Les mis en cause font face à plusieurs chefs d’accusation, notamment incitation à la débauche, complicité, détournement de mineure et viols présumés sur une adolescente. Un élément supplémentaire a retenu l’attention des enquêteurs : des soupçons de transmission volontaire du VIH/sida visant certains membres du groupe.
Selon les informations relayées par la presse, trois des suspects seraient concernés par cette situation sanitaire, ce qui a conduit à l’ajout de cette qualification dans la procédure judiciaire.
L’affaire trouve son origine dans l’interpellation d’une adolescente de 15 ans à l’entrée du quartier. Originaire de Louga, elle aurait fugué de son domicile avant de se retrouver à Dakar. D’après ses déclarations, elle aurait été hébergée par l’un des suspects avant d’être conduite dans l’appartement incriminé, présenté par les enquêteurs comme un lieu servant à des activités illicites.

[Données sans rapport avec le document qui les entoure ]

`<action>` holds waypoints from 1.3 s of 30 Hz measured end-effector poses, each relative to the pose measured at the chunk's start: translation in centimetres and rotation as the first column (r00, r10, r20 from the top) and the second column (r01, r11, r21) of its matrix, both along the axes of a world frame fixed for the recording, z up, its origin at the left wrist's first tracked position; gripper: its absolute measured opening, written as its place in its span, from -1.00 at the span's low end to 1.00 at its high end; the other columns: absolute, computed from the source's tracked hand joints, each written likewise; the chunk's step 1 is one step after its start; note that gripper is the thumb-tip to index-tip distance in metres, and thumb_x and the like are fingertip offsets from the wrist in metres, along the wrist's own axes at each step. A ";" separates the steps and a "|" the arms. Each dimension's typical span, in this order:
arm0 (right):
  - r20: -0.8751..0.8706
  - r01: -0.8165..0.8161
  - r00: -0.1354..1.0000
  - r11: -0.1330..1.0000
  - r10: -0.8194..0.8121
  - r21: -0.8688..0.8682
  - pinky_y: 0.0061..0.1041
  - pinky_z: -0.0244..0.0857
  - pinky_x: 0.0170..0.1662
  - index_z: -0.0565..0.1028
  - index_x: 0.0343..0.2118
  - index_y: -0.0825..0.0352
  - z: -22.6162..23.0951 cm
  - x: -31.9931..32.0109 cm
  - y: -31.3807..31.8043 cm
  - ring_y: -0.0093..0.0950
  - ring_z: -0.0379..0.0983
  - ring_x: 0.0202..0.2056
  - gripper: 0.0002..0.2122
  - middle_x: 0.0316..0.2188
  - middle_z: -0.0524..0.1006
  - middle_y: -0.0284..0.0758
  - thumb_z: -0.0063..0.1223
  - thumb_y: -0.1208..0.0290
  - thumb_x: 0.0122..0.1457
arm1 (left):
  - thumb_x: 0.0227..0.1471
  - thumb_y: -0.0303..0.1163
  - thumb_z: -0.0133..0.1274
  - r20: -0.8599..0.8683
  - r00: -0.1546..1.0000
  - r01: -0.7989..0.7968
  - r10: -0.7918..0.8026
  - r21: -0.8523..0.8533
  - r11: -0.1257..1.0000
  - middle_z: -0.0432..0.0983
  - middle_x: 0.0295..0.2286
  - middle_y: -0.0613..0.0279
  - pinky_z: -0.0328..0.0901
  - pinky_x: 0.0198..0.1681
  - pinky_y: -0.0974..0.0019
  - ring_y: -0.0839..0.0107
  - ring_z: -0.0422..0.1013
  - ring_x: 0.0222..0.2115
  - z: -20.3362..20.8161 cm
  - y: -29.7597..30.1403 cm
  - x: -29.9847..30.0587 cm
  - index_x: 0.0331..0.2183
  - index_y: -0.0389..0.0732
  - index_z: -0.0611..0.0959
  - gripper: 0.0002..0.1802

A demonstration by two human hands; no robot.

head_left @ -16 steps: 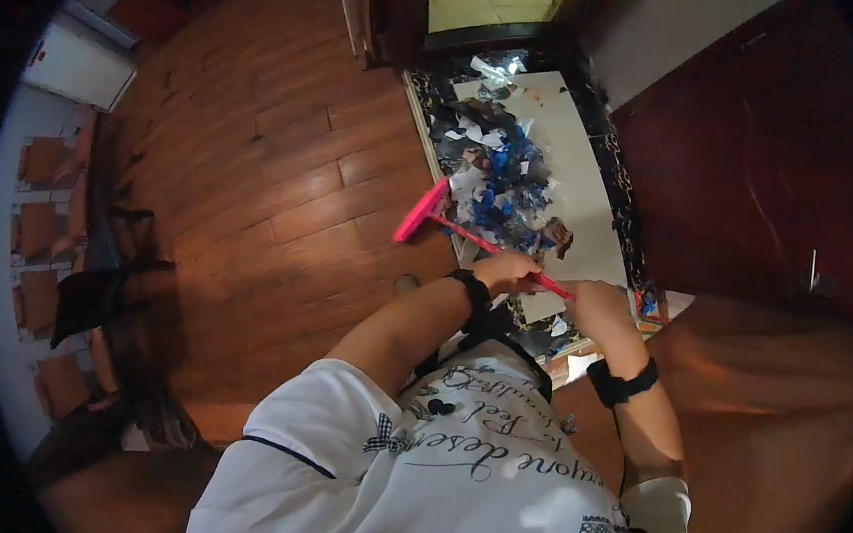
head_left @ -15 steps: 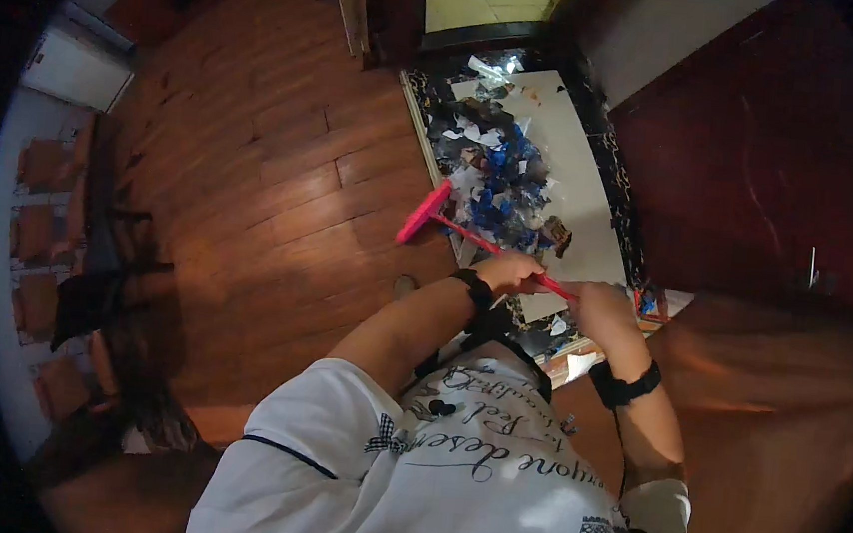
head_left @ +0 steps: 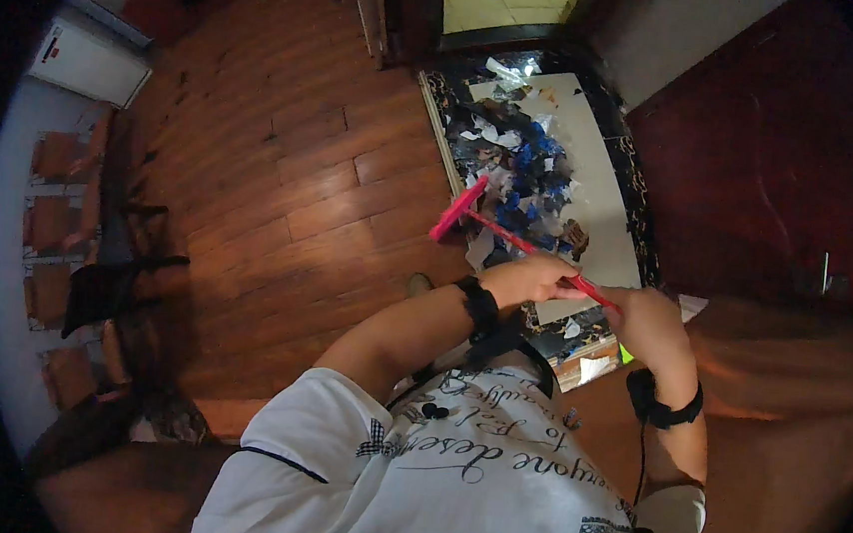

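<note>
A pink broom (head_left: pixel 459 209) slants across the floor in front of me, its head at the left edge of a pile of litter (head_left: pixel 524 169). My left hand (head_left: pixel 546 276) is closed around the middle of its red handle. Farther to the right, my right hand (head_left: pixel 638 315) grips the handle near its end. Crumpled blue, black, white and clear scraps make up the pile, which lies on a pale floor panel (head_left: pixel 609 181) with a black patterned border. A brown crumpled scrap (head_left: pixel 574 238) lies at the pile's near right side.
Brown wooden flooring (head_left: pixel 302 187) stretches to the left. A dark red door (head_left: pixel 754 182) with a metal handle stands on the right. Past the litter is a doorway with yellowish tiles (head_left: pixel 507 2). A black chair (head_left: pixel 109 292) stands by the left wall, near a white box-like cabinet (head_left: pixel 92 60).
The broom head has shifted a little to the right, closer to the litter, and both hands have moved right with the handle. The whole view has also shifted slightly.
</note>
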State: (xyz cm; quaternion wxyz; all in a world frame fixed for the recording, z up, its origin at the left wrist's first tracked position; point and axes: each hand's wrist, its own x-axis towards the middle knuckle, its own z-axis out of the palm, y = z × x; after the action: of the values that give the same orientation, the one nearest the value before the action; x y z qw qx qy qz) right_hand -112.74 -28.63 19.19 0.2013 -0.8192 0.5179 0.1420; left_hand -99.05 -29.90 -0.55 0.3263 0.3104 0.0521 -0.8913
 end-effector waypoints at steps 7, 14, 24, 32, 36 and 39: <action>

La mineure affirme avoir eu des relations avec l’un des accusés, qui conteste ces faits. Malgré ces dénégations, les éléments recueillis ont conduit les enquêteurs à transmettre l’ensemble du dossier à la justice.
Par ailleurs, le nom de l’animateur Pape Cheikh Diallo, déjà impliqué dans une autre procédure judiciaire, aurait été évoqué au cours de l’enquête, sans que les autorités ne donnent davantage de précisions à ce stade.
L’instruction se poursuit afin d’établir les responsabilités de chacun et de déterminer l’ampleur exacte des faits reprochés dans ce dossier sensible.